REQUIRED ACTION:
Write out exactly the lines of the entries below from the one holding "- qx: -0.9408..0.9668" to the one holding "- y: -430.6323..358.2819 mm", inclusive, and leave out all other lines.

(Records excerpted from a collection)
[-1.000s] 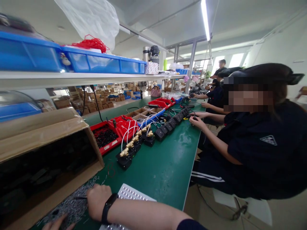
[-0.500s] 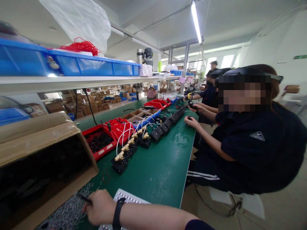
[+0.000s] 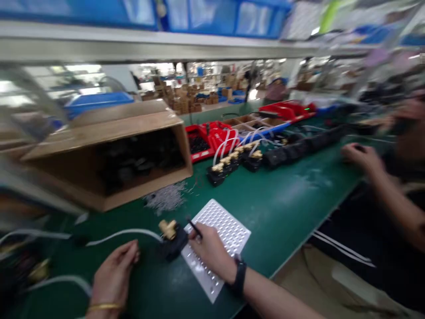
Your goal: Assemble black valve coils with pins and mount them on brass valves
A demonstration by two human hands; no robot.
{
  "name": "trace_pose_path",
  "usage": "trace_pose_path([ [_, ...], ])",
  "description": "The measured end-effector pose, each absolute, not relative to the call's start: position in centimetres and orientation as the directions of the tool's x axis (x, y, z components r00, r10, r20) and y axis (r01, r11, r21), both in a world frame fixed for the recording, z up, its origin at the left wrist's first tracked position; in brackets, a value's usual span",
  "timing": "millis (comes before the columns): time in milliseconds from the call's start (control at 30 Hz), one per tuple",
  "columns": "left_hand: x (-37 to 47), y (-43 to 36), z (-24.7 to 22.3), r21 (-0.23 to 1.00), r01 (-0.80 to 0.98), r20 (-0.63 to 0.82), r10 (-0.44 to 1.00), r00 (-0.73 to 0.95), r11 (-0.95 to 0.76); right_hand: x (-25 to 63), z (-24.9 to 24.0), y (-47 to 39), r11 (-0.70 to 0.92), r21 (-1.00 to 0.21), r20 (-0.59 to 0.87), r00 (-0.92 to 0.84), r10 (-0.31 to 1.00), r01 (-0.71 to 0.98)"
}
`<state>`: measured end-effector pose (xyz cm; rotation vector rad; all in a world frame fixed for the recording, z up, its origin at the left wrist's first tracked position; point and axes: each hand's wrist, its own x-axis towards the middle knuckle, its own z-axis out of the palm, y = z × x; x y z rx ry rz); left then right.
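My right hand, with a black band on the wrist, is closed round a thin black pen-like tool. It lies over a pale sheet covered in rows of shiny round bumps. Just left of the tool sits a black block topped by a brass fitting, with a white tube running off leftward. My left hand is closed, thumb and fingers pressed together, near that tube and apart from the block. Whatever it may pinch is hidden.
A cardboard box with dark parts inside opens toward me. Beside it lies a pile of small metal pieces. Rows of black-and-brass units and red bins line the back. A co-worker's hand is at right.
The view has swung left and down. My right hand, still holding the black tool, has left the metal pieces for the sheet beside the block. My left hand has come into view.
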<state>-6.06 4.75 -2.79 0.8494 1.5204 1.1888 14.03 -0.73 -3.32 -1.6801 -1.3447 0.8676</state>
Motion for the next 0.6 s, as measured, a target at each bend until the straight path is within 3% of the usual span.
trace_pose_path([
  [67, -7.4, 2.5, -3.2, 0.934, -0.174, -0.351, 0.893, -0.282, 0.312, 13.8, -3.8, -0.9, -0.089, -0.901, -0.033, 0.139, 0.990, 0.425],
  [133, -7.3, 0.5, -3.8, 0.940, -0.225, -0.320, 0.894, -0.314, 0.258, 13.9, -4.2, -0.8, -0.085, -0.896, -0.003, 0.185, 0.983, 0.436],
  [233, -5.8, -1.6, -4.8, 0.987, -0.020, -0.159, 0.936, -0.313, 0.161, 14.1, -4.4, -0.5, -0.062, -0.861, 0.083, 0.260, 0.962, 0.504],
  [300, -4.4, -2.2, -5.3, 0.970, 0.243, 0.066, 0.976, -0.209, -0.014, 14.2, -4.3, 0.0, -0.025, -0.824, 0.133, 0.236, 0.963, 0.566],
  [433, -2.4, -1.8, -5.9, 0.659, 0.626, 0.490, 0.869, 0.064, -0.417, 14.5, -4.3, 1.3, 0.035, -0.777, 0.152, 0.134, 0.979, 0.629],
  [533, -1.9, -1.2, -6.4, 0.480, 0.733, 0.588, 0.797, 0.139, -0.482, 14.7, -4.5, 1.8, 0.116, -0.746, 0.178, 0.028, 0.984, 0.656],
  [600, -2.0, -1.0, -6.7, 0.452, 0.754, 0.594, 0.792, 0.145, -0.477, 14.7, -4.6, 1.7, 0.186, -0.715, 0.224, -0.031, 0.974, 0.674],
])
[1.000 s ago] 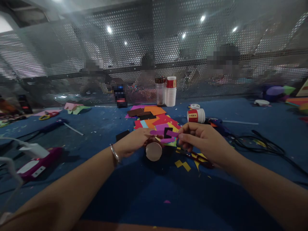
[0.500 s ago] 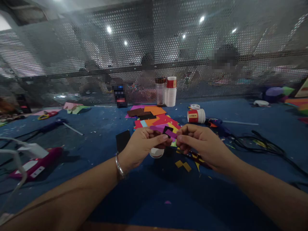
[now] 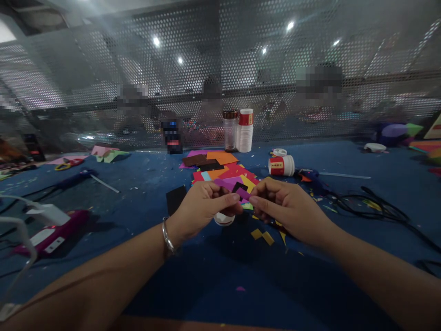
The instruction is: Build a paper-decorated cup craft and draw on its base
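Note:
A small purple paper strip [image 3: 244,193] with a black paper piece [image 3: 238,187] against it is held up between my hands. My left hand [image 3: 206,204], a silver bangle at its wrist, pinches the black piece by thumb and fingers. With thumb and forefinger my right hand [image 3: 280,202] grips the right end of the purple strip. Below my left fingers stands a white paper cup [image 3: 224,219], mostly covered by the hand. Colored paper sheets [image 3: 237,173] lie piled just behind. Small yellow paper squares [image 3: 262,236] rest on the blue table under my right hand.
On the right lie a tipped paper cup [image 3: 281,166] and a glue gun [image 3: 315,179] with its black cord. Another glue gun [image 3: 77,178] and a magenta power strip [image 3: 55,234] are at left. Stacked cups [image 3: 245,133] and a clear bottle [image 3: 229,131] stand by the perforated screen.
My right fingers have shifted slightly left along the purple strip, bringing them closer to my left fingers. Otherwise the hands keep nearly the same pose.

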A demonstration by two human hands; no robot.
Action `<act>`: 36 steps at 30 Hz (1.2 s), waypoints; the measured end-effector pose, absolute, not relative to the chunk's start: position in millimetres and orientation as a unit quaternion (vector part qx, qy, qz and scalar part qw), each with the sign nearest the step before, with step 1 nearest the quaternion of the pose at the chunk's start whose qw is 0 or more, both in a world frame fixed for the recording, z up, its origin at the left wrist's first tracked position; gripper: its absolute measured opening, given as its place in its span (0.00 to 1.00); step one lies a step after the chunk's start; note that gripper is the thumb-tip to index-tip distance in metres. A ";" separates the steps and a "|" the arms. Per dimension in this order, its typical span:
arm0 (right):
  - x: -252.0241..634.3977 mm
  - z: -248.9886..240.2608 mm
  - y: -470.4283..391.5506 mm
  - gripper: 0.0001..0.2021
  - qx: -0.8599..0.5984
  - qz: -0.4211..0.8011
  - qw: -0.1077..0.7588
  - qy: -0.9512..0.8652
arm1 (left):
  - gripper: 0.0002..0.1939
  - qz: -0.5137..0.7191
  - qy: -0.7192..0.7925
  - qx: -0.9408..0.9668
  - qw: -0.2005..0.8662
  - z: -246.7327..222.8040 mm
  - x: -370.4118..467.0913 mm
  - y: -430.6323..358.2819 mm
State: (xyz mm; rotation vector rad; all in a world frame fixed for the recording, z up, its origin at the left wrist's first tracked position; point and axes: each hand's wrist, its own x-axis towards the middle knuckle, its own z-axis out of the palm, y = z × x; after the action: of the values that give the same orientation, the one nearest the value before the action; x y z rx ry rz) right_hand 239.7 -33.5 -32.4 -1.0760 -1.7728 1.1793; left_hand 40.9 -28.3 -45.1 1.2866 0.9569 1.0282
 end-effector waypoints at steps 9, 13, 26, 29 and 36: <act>239.2 -32.9 -31.9 0.07 -0.430 0.467 0.346 -0.690 | 0.08 0.409 0.423 0.586 0.557 -40.7 37.6 -27.6; 239.6 -33.2 -32.5 0.07 -0.431 0.464 0.337 -0.697 | 0.07 0.406 0.427 0.595 0.547 -41.1 38.7 -27.7; 240.3 -34.1 -32.3 0.05 -0.461 0.474 0.371 -0.652 | 0.12 0.285 0.516 0.752 0.295 -31.8 16.9 -9.4; 240.0 -33.8 -32.4 0.06 -0.468 0.474 0.379 -0.642 | 0.12 0.230 0.526 0.775 0.264 -40.6 14.1 -1.2; 238.3 -30.8 -33.2 0.08 -0.472 0.476 0.376 -0.639 | 0.05 0.271 0.525 0.753 0.291 -49.9 17.4 0.9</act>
State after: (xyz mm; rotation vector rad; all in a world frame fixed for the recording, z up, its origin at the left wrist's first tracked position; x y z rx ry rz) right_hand 238.3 -33.2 -30.8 -1.2081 -1.6361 1.2189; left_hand 17.4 0.9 -49.9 2.0067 1.3988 0.7230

TASK SOLUTION:
  - qx: -0.9408..0.9668
  - qw: -0.2005..0.8662
  - z: -246.7327..222.8040 mm
  - x: -370.4118..467.0913 mm
  - y: -430.6323..358.2819 mm

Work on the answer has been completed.